Instructions for the task → Without the pictures, can you quote each line below exactly?
┏━━
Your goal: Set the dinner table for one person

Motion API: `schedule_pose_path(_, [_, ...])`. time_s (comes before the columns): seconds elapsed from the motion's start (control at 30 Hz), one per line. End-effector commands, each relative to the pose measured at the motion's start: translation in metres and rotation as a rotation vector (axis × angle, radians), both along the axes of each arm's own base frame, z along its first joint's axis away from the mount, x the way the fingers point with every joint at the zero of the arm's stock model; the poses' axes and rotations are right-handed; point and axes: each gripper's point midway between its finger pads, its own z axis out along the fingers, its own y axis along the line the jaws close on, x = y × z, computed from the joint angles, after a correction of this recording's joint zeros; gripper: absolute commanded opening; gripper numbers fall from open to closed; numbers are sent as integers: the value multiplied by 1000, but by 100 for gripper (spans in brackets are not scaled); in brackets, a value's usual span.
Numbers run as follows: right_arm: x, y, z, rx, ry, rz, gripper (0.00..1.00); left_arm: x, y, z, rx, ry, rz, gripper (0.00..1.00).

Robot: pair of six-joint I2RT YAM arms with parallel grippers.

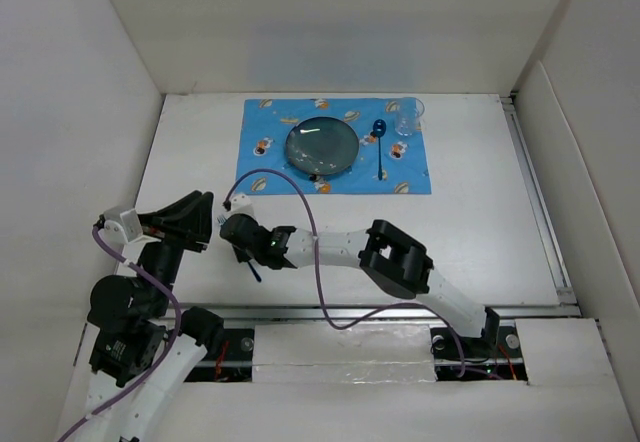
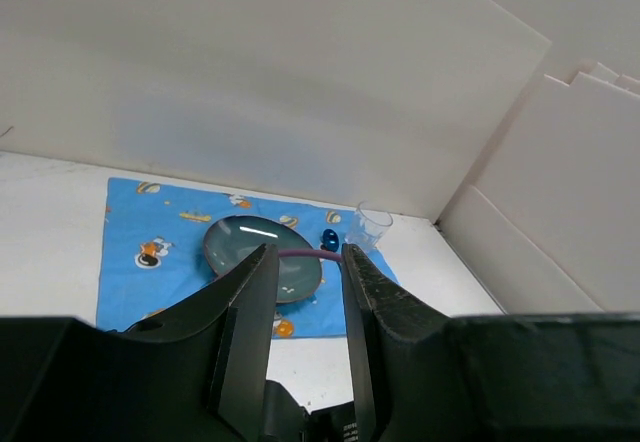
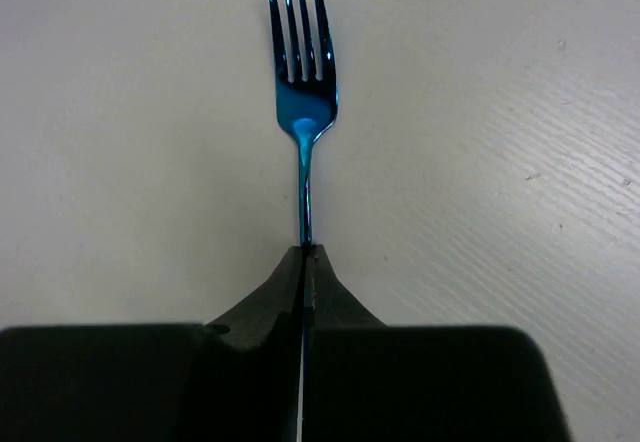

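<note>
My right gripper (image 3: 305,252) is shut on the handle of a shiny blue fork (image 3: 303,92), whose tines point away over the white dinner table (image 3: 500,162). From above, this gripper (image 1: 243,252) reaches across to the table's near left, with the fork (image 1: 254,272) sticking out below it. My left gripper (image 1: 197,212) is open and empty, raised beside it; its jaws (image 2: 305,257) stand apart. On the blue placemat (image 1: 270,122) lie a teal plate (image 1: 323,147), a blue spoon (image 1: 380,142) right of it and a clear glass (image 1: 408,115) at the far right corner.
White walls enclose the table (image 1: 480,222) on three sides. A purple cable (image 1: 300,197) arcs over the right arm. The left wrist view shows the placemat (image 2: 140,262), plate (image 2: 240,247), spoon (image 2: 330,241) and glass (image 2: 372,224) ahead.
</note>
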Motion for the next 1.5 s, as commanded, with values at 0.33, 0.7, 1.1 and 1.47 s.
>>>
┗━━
Finished task →
Your goal: Set the dinner table for one person

Motion API: `schedule_pose_path(_, [_, ...])`. time_s (comes before the columns): seconds elapsed from the motion's start (control at 30 Hz), one per line. End-effector commands, each relative to the pose measured at the motion's start: translation in metres and rotation as a rotation vector (axis × angle, radians), both along the axes of each arm's own base frame, z along its first joint's axis away from the mount, x the way the fingers point with every joint at the zero of the arm's stock model; the poses' axes and rotations are right-handed; point and axes: each gripper's point midway between its finger pads, its own z axis out along the fingers, its own y axis along the line the jaws close on, x = y × z, computed from the joint angles, after a correction of this recording's joint zeros; gripper: absolute commanded opening; gripper numbers fall from open to closed; numbers are sent as integers: the value multiplied by 1000, but by 100 for gripper (spans in brackets are not scaled); in brackets, a value's usual span.
Numbers run as follows: right_arm: x, y, z, rx, ry, rz, gripper (0.00..1.00); left_arm: x, y, z, rx, ry, rz, gripper (0.00..1.00).

Robot: pair of six-joint I2RT YAM arms with parallel grippers.


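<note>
My right gripper (image 3: 305,252) is shut on the handle of a shiny blue fork (image 3: 303,92), whose tines point away over the white dinner table (image 3: 500,162). From above, this gripper (image 1: 243,252) reaches across to the table's near left, with the fork (image 1: 254,272) sticking out below it. My left gripper (image 1: 197,212) is open and empty, raised beside it; its jaws (image 2: 305,257) stand apart. On the blue placemat (image 1: 270,122) lie a teal plate (image 1: 323,147), a blue spoon (image 1: 380,142) right of it and a clear glass (image 1: 408,115) at the far right corner.
White walls enclose the table (image 1: 480,222) on three sides. A purple cable (image 1: 300,197) arcs over the right arm. The left wrist view shows the placemat (image 2: 140,262), plate (image 2: 240,247), spoon (image 2: 330,241) and glass (image 2: 372,224) ahead.
</note>
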Motion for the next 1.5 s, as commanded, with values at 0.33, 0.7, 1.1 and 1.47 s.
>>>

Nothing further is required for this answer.